_Required action_
Type out the whole listing again exactly, pictures omitted.

_Data for processing_
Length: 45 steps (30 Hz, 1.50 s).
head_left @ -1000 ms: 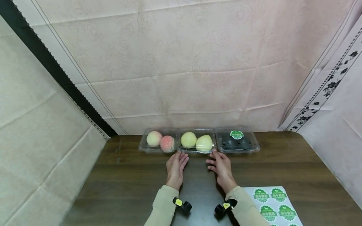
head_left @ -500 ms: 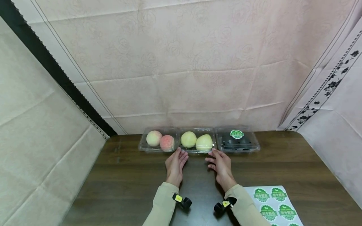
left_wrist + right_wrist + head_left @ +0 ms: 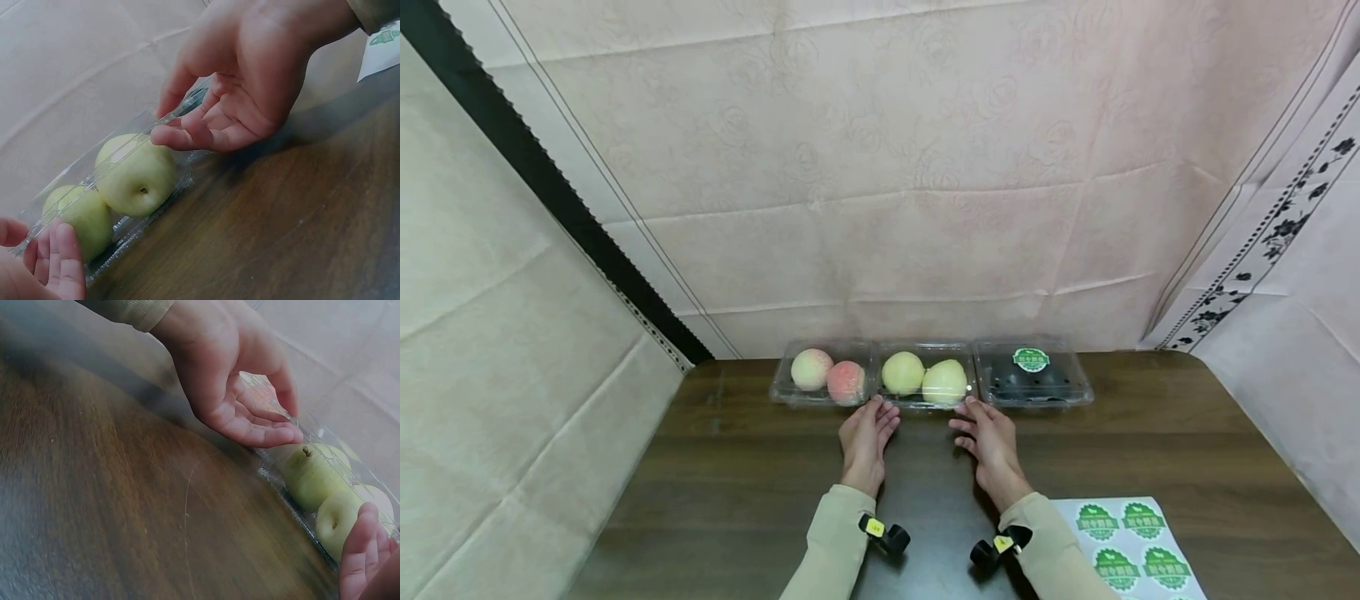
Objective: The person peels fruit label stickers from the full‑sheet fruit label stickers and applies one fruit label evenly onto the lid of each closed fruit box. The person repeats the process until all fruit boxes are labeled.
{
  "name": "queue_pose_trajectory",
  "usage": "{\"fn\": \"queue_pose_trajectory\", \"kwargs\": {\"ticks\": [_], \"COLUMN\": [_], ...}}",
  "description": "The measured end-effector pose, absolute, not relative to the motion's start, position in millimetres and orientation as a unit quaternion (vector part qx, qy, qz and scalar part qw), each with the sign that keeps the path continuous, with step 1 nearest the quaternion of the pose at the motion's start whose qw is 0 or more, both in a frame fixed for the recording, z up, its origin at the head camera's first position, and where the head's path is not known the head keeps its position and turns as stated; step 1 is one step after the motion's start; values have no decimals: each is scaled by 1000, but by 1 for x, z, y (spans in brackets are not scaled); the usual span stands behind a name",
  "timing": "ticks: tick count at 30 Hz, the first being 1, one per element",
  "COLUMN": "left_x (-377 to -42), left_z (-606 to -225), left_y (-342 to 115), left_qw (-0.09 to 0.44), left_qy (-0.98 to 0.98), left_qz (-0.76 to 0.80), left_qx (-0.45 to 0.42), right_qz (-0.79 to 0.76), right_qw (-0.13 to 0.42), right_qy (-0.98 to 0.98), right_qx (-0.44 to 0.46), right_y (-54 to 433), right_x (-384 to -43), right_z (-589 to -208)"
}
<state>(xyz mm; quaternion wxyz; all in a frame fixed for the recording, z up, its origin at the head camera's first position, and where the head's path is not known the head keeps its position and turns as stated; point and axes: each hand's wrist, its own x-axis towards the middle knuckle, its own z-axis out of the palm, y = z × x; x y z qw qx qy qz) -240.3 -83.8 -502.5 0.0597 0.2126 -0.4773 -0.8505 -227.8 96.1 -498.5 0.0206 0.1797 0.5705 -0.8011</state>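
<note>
Yellow-green fruits that look like pears [image 3: 902, 373] lie in a lidded clear plastic box [image 3: 917, 406] at the back of the table. At its front edge, my left hand [image 3: 863, 446] pinches the near left corner of the rim between thumb and fingers. My right hand [image 3: 992, 450] does the same at the near right corner. In the left wrist view the right thumb and fingers [image 3: 178, 137] close on the rim from above and below. The right wrist view has the left hand [image 3: 212, 369] gripping the rim beside a fruit's stem. The box rests on the table.
To the left stands a clear box of peaches [image 3: 811, 369]. On the right, a box with dark contents [image 3: 1022, 387] bears a green round sticker [image 3: 1031, 360] on its lid. A sticker sheet [image 3: 1123, 542] lies near the right forearm. Cloth [image 3: 925, 208] hangs behind the table.
The head view shifts very slightly. Both hands stay at the front corners of the middle box, and the boxes keep their places.
</note>
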Motion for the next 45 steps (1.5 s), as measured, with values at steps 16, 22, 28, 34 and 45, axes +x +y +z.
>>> {"fn": "queue_pose_trajectory", "kwargs": {"ticks": [16, 22, 28, 34, 45], "left_x": [-237, -232, -223, -215, -198], "left_z": [-504, -503, -503, -502, -501], "left_y": [-87, -87, -89, -93, -95], "left_qw": [54, 45, 44, 33, 15], "left_qy": [-496, -499, -512, -522, -525], "left_qz": [-840, -839, -833, -827, -829], "left_qx": [213, 211, 206, 207, 191], "right_qz": [-803, -800, -797, -790, -778], "right_qw": [23, 29, 27, 31, 39], "right_qy": [571, 574, 578, 587, 601], "right_qx": [172, 175, 174, 175, 180], "right_y": [98, 99, 99, 100, 104], "right_x": [-224, -219, -212, -205, -190], "right_z": [-498, -498, -496, -494, -492]}}
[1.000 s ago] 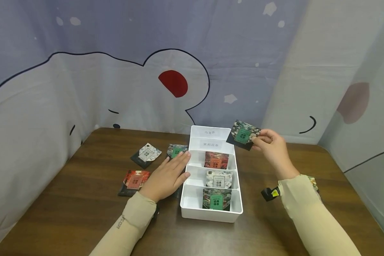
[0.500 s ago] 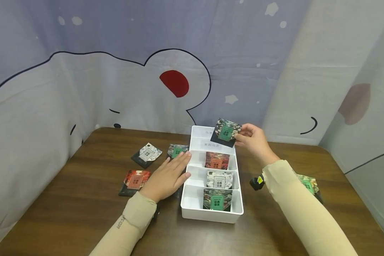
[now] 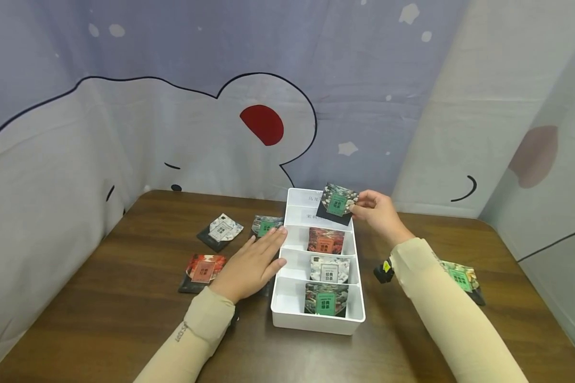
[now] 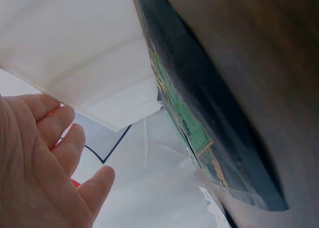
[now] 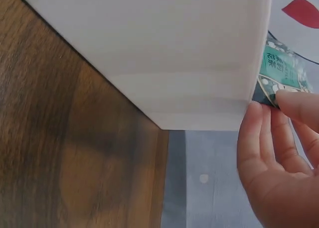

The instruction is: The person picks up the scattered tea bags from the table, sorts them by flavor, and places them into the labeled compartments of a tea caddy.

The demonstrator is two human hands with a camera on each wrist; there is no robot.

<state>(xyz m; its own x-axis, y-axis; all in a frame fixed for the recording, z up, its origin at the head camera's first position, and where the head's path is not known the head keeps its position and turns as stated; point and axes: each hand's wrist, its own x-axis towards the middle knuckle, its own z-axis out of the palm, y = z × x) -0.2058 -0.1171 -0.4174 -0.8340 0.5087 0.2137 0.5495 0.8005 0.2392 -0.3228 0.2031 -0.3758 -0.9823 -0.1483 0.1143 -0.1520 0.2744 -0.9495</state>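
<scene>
My right hand (image 3: 379, 215) pinches a tea sachet (image 3: 336, 204) by its right edge, thumb in front. Dark below with a green label, the sachet hangs tilted over the far compartments of a white divided box (image 3: 311, 322). In the right wrist view its lower part passes behind the box's wall (image 5: 199, 54). Flat and with straight fingers, my left hand (image 3: 250, 269) rests against the box's left rim. Three nearer compartments hold a red sachet (image 3: 326, 241), a white sachet (image 3: 329, 269) and a green-labelled sachet (image 3: 325, 299). Printed labels mark the two far compartments.
Left of the box lie a white sachet (image 3: 220, 232), a red sachet (image 3: 203, 272) and a green-labelled sachet (image 3: 266, 225), partly behind my left hand. Another sachet (image 3: 463, 279) lies right of my right forearm. A patterned curtain (image 3: 196, 127) hangs behind the table.
My right hand has carried the sachet leftward from beside the box to over its far end, then slightly down. The left hand has stayed at the rim.
</scene>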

_Exercise response_
Length: 45 steps (30 Hz, 1.50 s).
head_left @ -1000 ms: 
head_left @ -500 ms: 
left_wrist + right_wrist + head_left @ +0 ms: 
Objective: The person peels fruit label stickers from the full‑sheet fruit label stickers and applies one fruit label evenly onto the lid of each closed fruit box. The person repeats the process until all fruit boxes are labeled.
{
  "name": "queue_pose_trajectory",
  "usage": "{\"fn\": \"queue_pose_trajectory\", \"kwargs\": {\"ticks\": [_], \"COLUMN\": [_], ...}}",
  "description": "The measured end-effector pose, absolute, not relative to the motion's start, position in millimetres and orientation as a unit quaternion (vector part qx, qy, qz and scalar part qw), each with the sign that keeps the path continuous, with step 1 nearest the quaternion of the pose at the motion's start whose qw is 0 or more, both in a frame fixed for the recording, z up, its origin at the head camera's first position, and where the head's path is not known the head keeps its position and turns as stated; step 1 is one step after the motion's start; values have no decimals: each is scaled by 1000, but by 1 for x, z, y (spans in brackets are not scaled); the usual span stands behind a name",
  "timing": "ticks: tick count at 30 Hz, the first being 1, one per element",
  "COLUMN": "left_x (-377 to -42), left_z (-606 to -225), left_y (-342 to 115), left_qw (-0.09 to 0.44), left_qy (-0.98 to 0.98), left_qz (-0.76 to 0.80), left_qx (-0.45 to 0.42), right_qz (-0.79 to 0.76), right_qw (-0.13 to 0.42), right_qy (-0.98 to 0.98), right_qx (-0.44 to 0.46), right_y (-54 to 433), right_x (-384 to -43), right_z (-589 to -208)"
}
<state>(xyz mm; quaternion wxyz; all in a frame fixed for the recording, z up, its origin at the head camera's first position, and where the head's path is not known the head keeps its position and turns as stated; point and axes: each hand's wrist, its own x-axis towards the middle knuckle, its own z-axis out of the palm, y = z × x; x y z qw qx qy qz) -240.3 -83.8 -502.5 0.0597 0.2126 -0.4773 -0.8505 -227.8 96.1 -498.5 0.0206 0.1797 0.5705 -0.8011</state>
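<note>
Yellow-green fruits that look like pears [image 3: 902, 373] lie in a lidded clear plastic box [image 3: 917, 406] at the back of the table. At its front edge, my left hand [image 3: 863, 446] pinches the near left corner of the rim between thumb and fingers. My right hand [image 3: 992, 450] does the same at the near right corner. In the left wrist view the right thumb and fingers [image 3: 178, 137] close on the rim from above and below. The right wrist view has the left hand [image 3: 212, 369] gripping the rim beside a fruit's stem. The box rests on the table.
To the left stands a clear box of peaches [image 3: 811, 369]. On the right, a box with dark contents [image 3: 1022, 387] bears a green round sticker [image 3: 1031, 360] on its lid. A sticker sheet [image 3: 1123, 542] lies near the right forearm. Cloth [image 3: 925, 208] hangs behind the table.
The head view shifts very slightly. Both hands stay at the front corners of the middle box, and the boxes keep their places.
</note>
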Motion for the next 45 steps (1.5 s), as measured, with values at steps 16, 22, 28, 34 and 45, axes +x +y +z.
>>> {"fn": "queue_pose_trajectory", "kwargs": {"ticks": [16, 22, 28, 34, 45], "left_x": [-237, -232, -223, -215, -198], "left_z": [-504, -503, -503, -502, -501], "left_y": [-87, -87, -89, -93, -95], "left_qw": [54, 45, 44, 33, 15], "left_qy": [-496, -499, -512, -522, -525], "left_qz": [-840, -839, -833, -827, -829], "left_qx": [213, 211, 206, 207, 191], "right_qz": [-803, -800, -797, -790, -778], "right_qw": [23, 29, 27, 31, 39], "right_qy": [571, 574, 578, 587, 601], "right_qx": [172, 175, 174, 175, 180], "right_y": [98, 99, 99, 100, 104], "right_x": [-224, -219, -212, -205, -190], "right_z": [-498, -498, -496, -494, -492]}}
[1.000 s ago] 
[0.500 s ago] 
[now] 
[now] 
[now] 

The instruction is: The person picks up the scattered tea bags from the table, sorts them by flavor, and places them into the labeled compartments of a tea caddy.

The demonstrator is two human hands with a camera on each wrist; there is no robot.

<state>(xyz m; its own x-axis, y-axis; all in a frame fixed for the recording, z up, its origin at the head camera's first position, and where the head's path is not known the head keeps its position and turns as stated; point and axes: each hand's wrist, its own x-axis towards the middle knuckle, its own z-axis out of the palm, y = z × x) -0.2058 -0.1171 -0.4174 -0.8340 0.5087 0.2137 0.5495 0.8005 0.2392 -0.3228 0.2031 -0.3758 -0.9823 -0.1483 0.1143 -0.1520 0.2744 -0.9495</state>
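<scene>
My right hand (image 3: 379, 215) pinches a tea sachet (image 3: 336, 204) by its right edge, thumb in front. Dark below with a green label, the sachet hangs tilted over the far compartments of a white divided box (image 3: 311, 322). In the right wrist view its lower part passes behind the box's wall (image 5: 199, 54). Flat and with straight fingers, my left hand (image 3: 250, 269) rests against the box's left rim. Three nearer compartments hold a red sachet (image 3: 326, 241), a white sachet (image 3: 329, 269) and a green-labelled sachet (image 3: 325, 299). Printed labels mark the two far compartments.
Left of the box lie a white sachet (image 3: 220, 232), a red sachet (image 3: 203, 272) and a green-labelled sachet (image 3: 266, 225), partly behind my left hand. Another sachet (image 3: 463, 279) lies right of my right forearm. A patterned curtain (image 3: 196, 127) hangs behind the table.
My right hand has carried the sachet leftward from beside the box to over its far end, then slightly down. The left hand has stayed at the rim.
</scene>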

What the exercise required has been answered in full.